• _Task directions_:
Quote the listing below in full and exactly as written, but omit every picture.
Segment Start: Available data
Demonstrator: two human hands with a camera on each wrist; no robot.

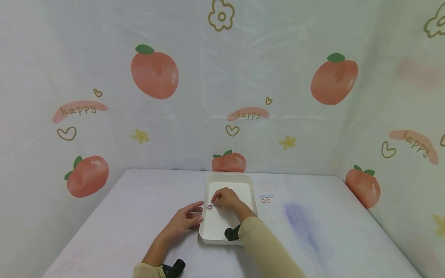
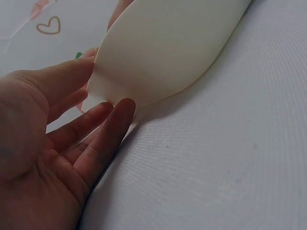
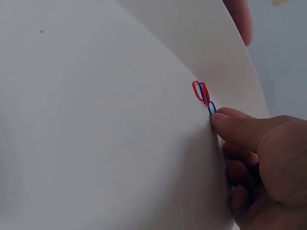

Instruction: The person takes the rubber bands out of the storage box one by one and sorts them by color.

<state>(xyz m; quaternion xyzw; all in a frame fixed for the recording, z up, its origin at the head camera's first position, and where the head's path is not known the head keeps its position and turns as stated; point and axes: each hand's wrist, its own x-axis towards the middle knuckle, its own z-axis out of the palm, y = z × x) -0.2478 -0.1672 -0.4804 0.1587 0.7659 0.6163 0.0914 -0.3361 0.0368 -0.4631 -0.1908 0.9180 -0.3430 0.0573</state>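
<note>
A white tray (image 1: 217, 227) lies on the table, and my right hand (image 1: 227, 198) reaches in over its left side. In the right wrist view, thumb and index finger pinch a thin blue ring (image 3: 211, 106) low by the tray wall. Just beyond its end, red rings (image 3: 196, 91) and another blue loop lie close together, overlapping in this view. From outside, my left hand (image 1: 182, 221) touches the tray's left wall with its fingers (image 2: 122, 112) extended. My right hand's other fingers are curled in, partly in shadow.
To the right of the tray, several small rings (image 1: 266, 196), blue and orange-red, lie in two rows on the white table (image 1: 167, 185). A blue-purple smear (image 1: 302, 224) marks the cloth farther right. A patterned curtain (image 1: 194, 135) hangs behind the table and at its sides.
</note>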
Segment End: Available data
• _Final answer_:
Demonstrator: two human hands with a camera on each wrist; no robot.


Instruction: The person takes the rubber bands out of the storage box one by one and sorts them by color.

<state>(xyz m; quaternion xyzw; all in a frame fixed for the recording, z up, its origin at the head camera's first position, and where the head's path is not known the head keeps its position and turns as stated; point and axes: each hand's wrist, its own x-axis towards the middle knuckle, its own z-axis out of the palm, y = z × x) -0.2478 -0.1672 -0.4804 0.1587 0.7659 0.6163 0.0914 -0.3361 0.0368 -0.4631 -0.1908 0.9180 -0.3430 0.0573</state>
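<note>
A white tray (image 1: 217, 227) lies on the table, and my right hand (image 1: 227, 198) reaches in over its left side. In the right wrist view, thumb and index finger pinch a thin blue ring (image 3: 211, 106) low by the tray wall. Just beyond its end, red rings (image 3: 196, 91) and another blue loop lie close together, overlapping in this view. From outside, my left hand (image 1: 182, 221) touches the tray's left wall with its fingers (image 2: 122, 112) extended. My right hand's other fingers are curled in, partly in shadow.
To the right of the tray, several small rings (image 1: 266, 196), blue and orange-red, lie in two rows on the white table (image 1: 167, 185). A blue-purple smear (image 1: 302, 224) marks the cloth farther right. A patterned curtain (image 1: 194, 135) hangs behind the table and at its sides.
</note>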

No more output will be given for this exercise.